Para empezar hace falta mucha más transparencia sobre los incidentes de acoso escolar, y esta información debe estar desagregada en base a los factores de riesgo de discriminación, incluyendo género, orientación sexual y condición socioeconómica, entre otros.
Las propias direcciones de los centros y las inspecciones educativas deben contribuir a desmontar el mito de que lo normal es que el acoso sea cero. Este mito hace que cada caso reportado sea infinitamente más grave que lo supuestamente normal. Sin embargo, como nos dijeron casi con idénticas palabras una profesora en Santiago y un profesor en Cáceres, "si alguien en cualquier centro os cuenta que el acoso no existe es bien porque no os está contando la verdad o porque prefiere no ver lo que sucede". Es necesario cambiar la perspectiva para que lo anormal y lo sospechoso sea que en un determinado centro al parecer no exista este fenómeno. Paradójicamente tenemos que normalizar el acoso antes de acabar con él.

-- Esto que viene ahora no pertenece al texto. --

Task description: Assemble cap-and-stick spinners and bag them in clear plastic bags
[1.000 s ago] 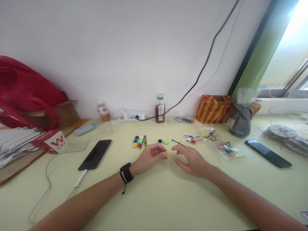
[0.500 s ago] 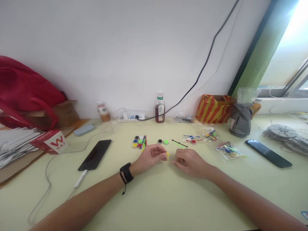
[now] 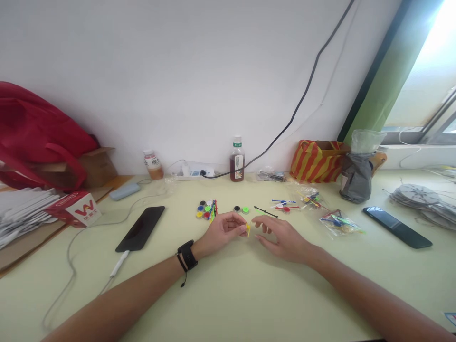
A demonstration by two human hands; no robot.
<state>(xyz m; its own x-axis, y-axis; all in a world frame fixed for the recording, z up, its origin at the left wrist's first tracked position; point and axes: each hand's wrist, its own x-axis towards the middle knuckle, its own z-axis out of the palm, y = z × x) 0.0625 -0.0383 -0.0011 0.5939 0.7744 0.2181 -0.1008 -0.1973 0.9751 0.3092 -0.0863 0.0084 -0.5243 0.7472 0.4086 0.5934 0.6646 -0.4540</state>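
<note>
Between thumb and fingertips, my left hand [image 3: 225, 232] pinches a small yellow plastic piece [image 3: 248, 230]. Just right of it is my right hand [image 3: 281, 237], thumb and fingers apart, nothing between them. Behind my left hand lie several coloured discs [image 3: 201, 209] beside thin coloured sticks [image 3: 213, 210]. A black disc [image 3: 237, 209] and a green disc [image 3: 245, 210] sit beyond the yellow piece. Behind my right hand is a thin black stick [image 3: 265, 212], and farther back right lie blue, white and red pieces [image 3: 284, 205].
Bags of small parts [image 3: 340, 223] lie to the right, with a dark phone [image 3: 397, 228] beyond. On the left are another phone [image 3: 140, 229] on a cable and a red-white box [image 3: 76, 209]. A bottle [image 3: 237, 161] stands by the wall.
My right hand's fingers have spread apart, and its fingertips have risen a little. The yellow piece in my left hand has turned slightly.
</note>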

La formación continuada sobre bullying debería tener carácter obligatorio para profesorado y otros miembros de la comunidad educativa, y debería incluir contenidos relevantes en cuanto a igualdad y diversidad de género, multiculturalismo y TIC. Donde existe, la mediación entre iguales (entre los propios chicos y chicas) está dando buenos resultados y debería considerarse su progresiva implementación en todos los centros.
Ni los institutos son la isla del Señor de las Moscas ni la violencia y la exclusión se la inventan los niños. El acoso en la escuela no es sino el reflejo de la discriminación, la violencia y el prejuicio que carcome a la sociedad en general. Buena parte del acoso se produce por la existencia de determinadas expectativas de que el chico tiene que comportarse como un chico y la chica como una chica. Si algunas personas jóvenes practican y sufren acoso es también porque no vivimos en una sociedad profundamente libre y orgullosa de su diversidad.
Estamos hablando de ocho millones de personas. Si fueran una comunidad autónoma, serían la segunda más grande del Estado.
Construyamos una sociedad basada en los derechos humanos y empecemos por el día a día en los lugares más cercanos a casa, como nos recomendó Eleanor Roosevelt. Lo que hagamos hoy en las aulas condicionará lo que podamos hacer en el futuro dentro y fuera de ellas.
Koldo Casla está a cargo de esta investigación de Amnistía Internacional.